Mathematical Operations

# Calculate CPU utilization percentage
100 - (avg by (instance) (rate(cpu_usage_seconds_total{mode="idle"}[5m])) * 100)

# Memory utilization percentage
(1 - (memory_available_bytes / memory_total_bytes)) * 100

# Network bandwidth utilization
rate(network_receive_bytes_total[5m]) + rate(network_transmit_bytes_total[5m])

# Disk space usage percentage
(1 - (filesystem_free_bytes / filesystem_size_bytes)) * 100

Advanced PromQL Examples

# Service availability over time
avg_over_time(up[1h])

# 99th percentile response time
histogram_quantile(0.99, rate(http_request_duration_seconds_bucket[5m]))

# Error rate percentage
rate(http_requests_total{status=~"5.."}[5m]) / rate(http_requests_total[5m]) * 100

# Predict disk full time (linear regression)
predict_linear(filesystem_free_bytes[1h], 3600 * 24)

# Alert if service is down for more than 5 minutes
absent_over_time(up[5m])

# Container CPU throttling
rate(container_cpu_cfs_throttled_seconds_total[5m])
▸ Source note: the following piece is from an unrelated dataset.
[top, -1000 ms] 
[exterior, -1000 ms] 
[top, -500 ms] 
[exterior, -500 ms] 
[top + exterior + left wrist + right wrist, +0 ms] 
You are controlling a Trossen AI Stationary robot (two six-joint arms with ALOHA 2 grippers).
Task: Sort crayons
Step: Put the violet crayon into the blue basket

# Memory pressure detection
(container_memory_usage_bytes / container_spec_memory_limit_bytes) > 0.8

Alerting

Alert Rules Configuration

Create alert rules file (/etc/prometheus/rules/alerts.yml):

groups:
  - name: infrastructure.rules
    rules:
      - alert: InstanceDown
        expr: up == 0
        for: 5m
        labels:
          severity: critical
          team: infrastructure
        annotations:
          summary: "Instance {{ $labels.instance }} is down"
          description: "{{ $labels.instance }} of job {{ $labels.job }} has been down for more than 5 minutes."
          runbook_url: "https://runbooks.example.com/InstanceDown"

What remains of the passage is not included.